DIRECTIONS
No pictures should appear in the copy. Reproduce exactly the lines from the one containing "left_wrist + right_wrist" through the end of the material below.

STORED DATA
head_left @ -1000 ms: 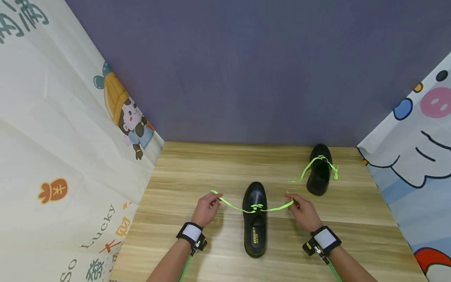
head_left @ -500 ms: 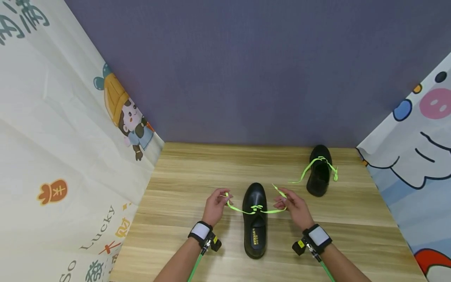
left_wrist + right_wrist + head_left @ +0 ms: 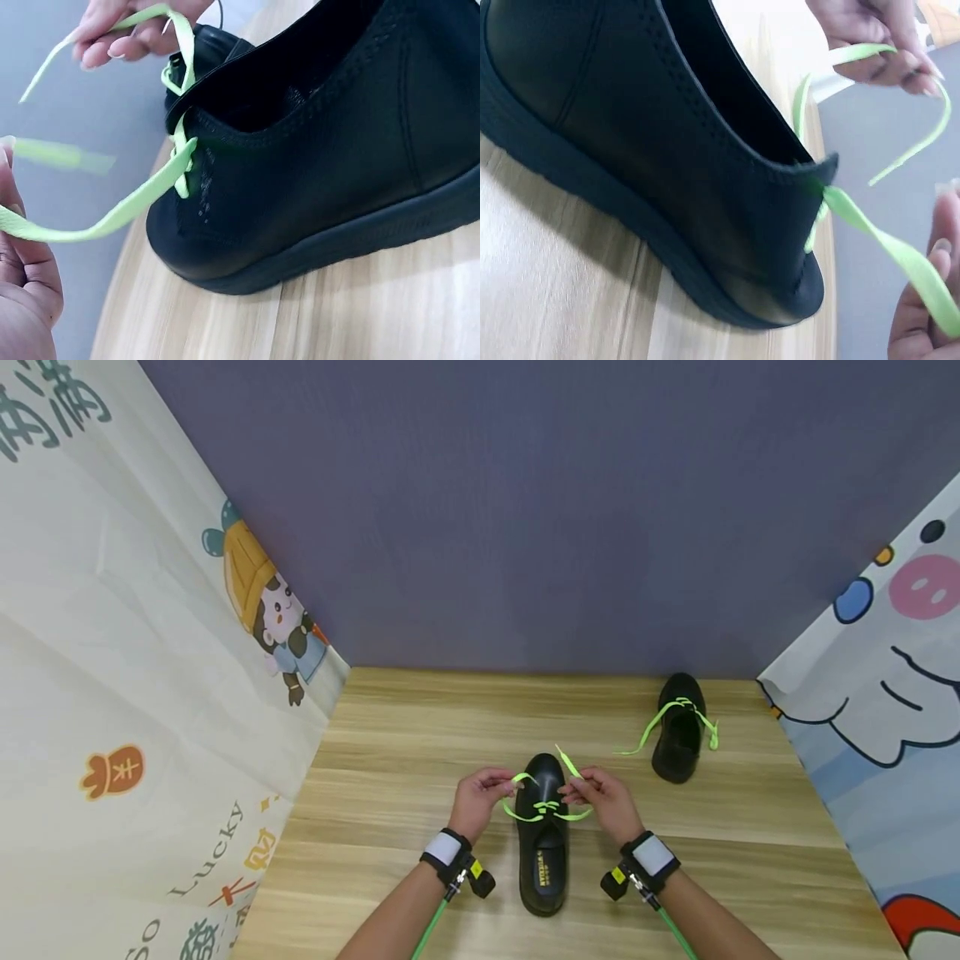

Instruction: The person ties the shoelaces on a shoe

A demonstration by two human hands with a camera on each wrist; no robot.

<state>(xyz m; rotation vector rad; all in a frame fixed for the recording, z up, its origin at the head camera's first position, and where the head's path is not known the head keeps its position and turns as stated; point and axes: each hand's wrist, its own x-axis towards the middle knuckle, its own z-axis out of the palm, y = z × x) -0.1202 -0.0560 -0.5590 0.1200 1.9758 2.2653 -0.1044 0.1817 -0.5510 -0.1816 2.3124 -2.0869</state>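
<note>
A black leather shoe stands on the wooden tabletop, toe pointing away from me. Neon green shoelace crosses its eyelets, and one long end runs out to each side. My left hand pinches the left end between thumb and fingers at the shoe's left edge; the tip sticks out over the toe. On the other side my right hand pinches the right end, whose tip points up and away. Both ends are lifted and apart, as the left wrist view shows with the near lace slack in a curve.
A second black shoe with the same green laces, ends loose, stands at the back right. A grey-blue panel rises behind the wooden tabletop. Printed white cloths hang at left and right.
Both hands have moved inward from either side of the shoe, bringing the lace ends close together above the toe. The laces have gone from stretched sideways to slack. The shoes stay put.
</note>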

RESULT
left_wrist + right_wrist + head_left @ +0 ms: 

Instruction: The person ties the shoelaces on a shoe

A demonstration by two human hands with a camera on each wrist; no robot.

<state>(xyz m; rotation vector rad; all in a frame fixed for the recording, z up, its origin at the head camera's first position, and where the head's path is not known the head keeps its position and turns as stated; point and axes: each hand's wrist, its own x-axis towards the middle knuckle, its own z-axis out of the palm, y = z × x) -0.1202 -0.0560 -0.5590 0.1200 1.9758 2.2653 -0.1044 0.1817 -0.5510 -0.1816 2.3124 -2.0869</state>
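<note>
A black leather shoe stands on the wooden tabletop, toe pointing away from me. Neon green shoelace crosses its eyelets, and one long end runs out to each side. My left hand pinches the left end between thumb and fingers at the shoe's left edge; the tip sticks out over the toe. On the other side my right hand pinches the right end, whose tip points up and away. Both ends are lifted and apart, as the left wrist view shows with the near lace slack in a curve.
A second black shoe with the same green laces, ends loose, stands at the back right. A grey-blue panel rises behind the wooden tabletop. Printed white cloths hang at left and right.
Both hands have moved inward from either side of the shoe, bringing the lace ends close together above the toe. The laces have gone from stretched sideways to slack. The shoes stay put.
</note>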

What the answer needed to say has been said.